AWS Service Catalog のアイコン

AWS Service Catalog Specialized2015年〜

A catalog service for delivering approved IT services across your organization via self-service

What It Does

AWS Service Catalog lets organizations create and manage a catalog of approved IT services, enabling end users to provision resources via self-service. Administrators define products based on CloudFormation templates or Terraform configurations, group them into portfolios, and publish them to specific users or teams. End users simply select a product from the catalog, and pre-approved resources are automatically provisioned.

Use Cases

Providing standardized development environments to dev teams, self-service deployment of analytics platforms for data science teams, automating initial environment setup for new hires, distributing compliance-ready infrastructure templates, standardizing common resources across multi-account environments, and resource provisioning with per-department cost controls.

Everyday Analogy

Think of an internal office supply catalog. If employees could freely choose any computer or equipment, management becomes chaotic. By selecting from an approved catalog and submitting a request, they're guaranteed to receive products that meet company standards. Service Catalog works the same way - IT publishes only approved resource configurations as a catalog, maintaining governance while enabling self-service.

What Is Service Catalog?

AWS Service Catalog bridges IT governance and self-service provisioning. In large organizations, letting developers freely create resources risks non-compliant configurations. But requiring IT approval for every resource slows development. Service Catalog solves this by publishing safe configuration templates as a catalog, balancing developer autonomy with organizational governance.

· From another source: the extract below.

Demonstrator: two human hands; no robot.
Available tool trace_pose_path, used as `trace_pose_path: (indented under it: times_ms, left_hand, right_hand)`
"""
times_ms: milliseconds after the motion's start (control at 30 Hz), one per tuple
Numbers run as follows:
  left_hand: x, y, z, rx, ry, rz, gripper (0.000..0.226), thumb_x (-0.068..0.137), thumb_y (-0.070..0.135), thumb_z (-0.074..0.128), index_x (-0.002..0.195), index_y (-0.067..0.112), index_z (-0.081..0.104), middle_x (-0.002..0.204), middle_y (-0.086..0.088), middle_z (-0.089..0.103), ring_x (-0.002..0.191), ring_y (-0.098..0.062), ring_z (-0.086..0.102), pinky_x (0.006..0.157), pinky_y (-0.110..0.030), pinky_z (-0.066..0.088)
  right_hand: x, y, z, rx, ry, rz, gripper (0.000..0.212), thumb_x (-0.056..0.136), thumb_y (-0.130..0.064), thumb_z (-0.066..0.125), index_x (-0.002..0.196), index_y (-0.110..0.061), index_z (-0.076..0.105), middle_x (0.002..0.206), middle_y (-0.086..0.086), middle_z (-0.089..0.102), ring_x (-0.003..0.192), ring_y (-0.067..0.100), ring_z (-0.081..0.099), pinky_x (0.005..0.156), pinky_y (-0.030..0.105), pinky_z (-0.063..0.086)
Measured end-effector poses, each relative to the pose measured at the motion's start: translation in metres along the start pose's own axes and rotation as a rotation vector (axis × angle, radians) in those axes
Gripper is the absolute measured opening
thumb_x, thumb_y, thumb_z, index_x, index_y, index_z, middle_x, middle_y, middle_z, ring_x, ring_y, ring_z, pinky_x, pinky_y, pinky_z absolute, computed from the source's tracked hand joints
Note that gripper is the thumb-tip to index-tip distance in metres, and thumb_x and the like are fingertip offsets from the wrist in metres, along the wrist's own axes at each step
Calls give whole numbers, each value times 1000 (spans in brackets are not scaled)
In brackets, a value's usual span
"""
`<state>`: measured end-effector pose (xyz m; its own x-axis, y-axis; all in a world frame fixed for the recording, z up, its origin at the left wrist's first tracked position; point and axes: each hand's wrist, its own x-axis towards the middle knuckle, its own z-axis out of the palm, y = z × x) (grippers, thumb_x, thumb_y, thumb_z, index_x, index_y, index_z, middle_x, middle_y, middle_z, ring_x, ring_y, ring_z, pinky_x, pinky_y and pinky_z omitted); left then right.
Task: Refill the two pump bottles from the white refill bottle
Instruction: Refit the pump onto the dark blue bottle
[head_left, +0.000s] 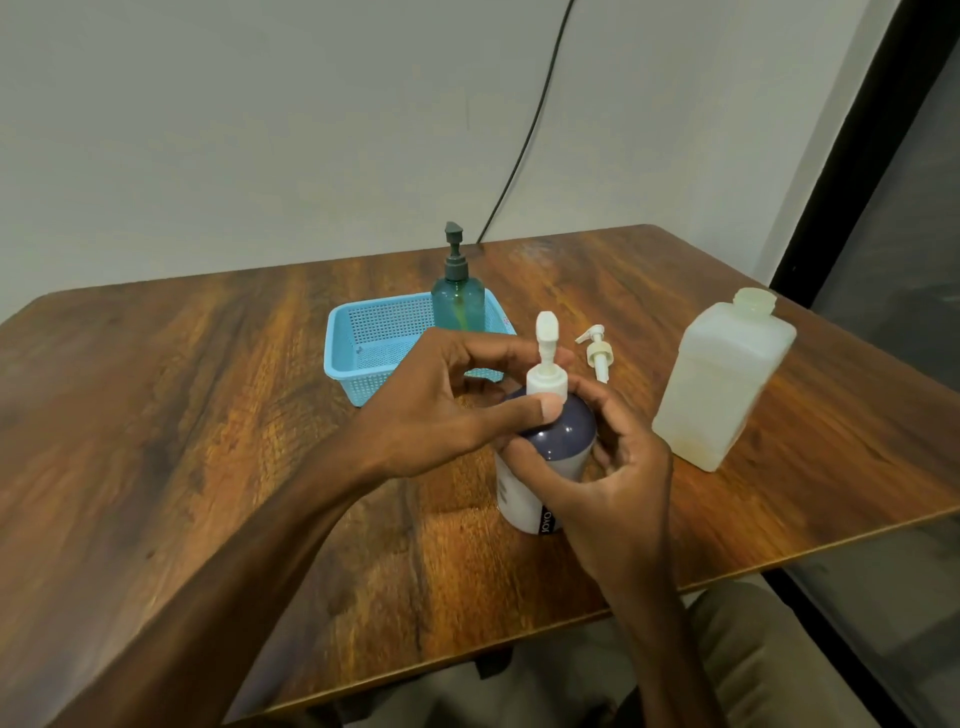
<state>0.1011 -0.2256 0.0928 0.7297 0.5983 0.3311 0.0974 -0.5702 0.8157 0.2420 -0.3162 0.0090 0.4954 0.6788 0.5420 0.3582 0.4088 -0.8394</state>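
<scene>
Pump bottle (459, 296) apparently in basket (363, 353), refill bottle (719, 382) right.

The light is soft, even and moderately bright indoors; its source is not in view. The wooden surface (208, 415) carries a pale sheen near its far edge and a warm reflection in front of the purple bottle (550, 457). Shadows are faint and diffuse, darkest under both hands. The wide lens bends the surface edges and the dark frame (852, 171) at right. The refill bottle (722, 384) looks slightly smeared by motion blur, and the near forearms go soft. The wall (260, 130) grades darker toward the corners.
</scene>
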Motion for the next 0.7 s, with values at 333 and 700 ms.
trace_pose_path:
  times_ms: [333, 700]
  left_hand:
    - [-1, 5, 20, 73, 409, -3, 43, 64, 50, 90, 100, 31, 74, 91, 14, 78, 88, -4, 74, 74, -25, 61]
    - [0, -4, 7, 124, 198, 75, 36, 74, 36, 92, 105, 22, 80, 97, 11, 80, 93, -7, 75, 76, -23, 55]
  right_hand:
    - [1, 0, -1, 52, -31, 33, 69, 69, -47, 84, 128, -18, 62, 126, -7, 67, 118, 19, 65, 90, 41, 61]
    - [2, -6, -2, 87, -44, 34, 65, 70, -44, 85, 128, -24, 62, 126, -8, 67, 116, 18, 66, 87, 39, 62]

Managing Products and Portfolios

The core concepts in Service Catalog are Products and Portfolios. Products are defined from CloudFormation templates or Terraform configurations and support version control. Portfolios group multiple products and grant access to IAM users, groups, or roles. For example, a data analytics team portfolio might include Redshift clusters, Glue jobs, and S3 buckets, while a development team portfolio includes EC2 instances, RDS databases, and Lambda functions. For comprehensive best practices on managing products and portfolios, technical books on Amazon are recommended.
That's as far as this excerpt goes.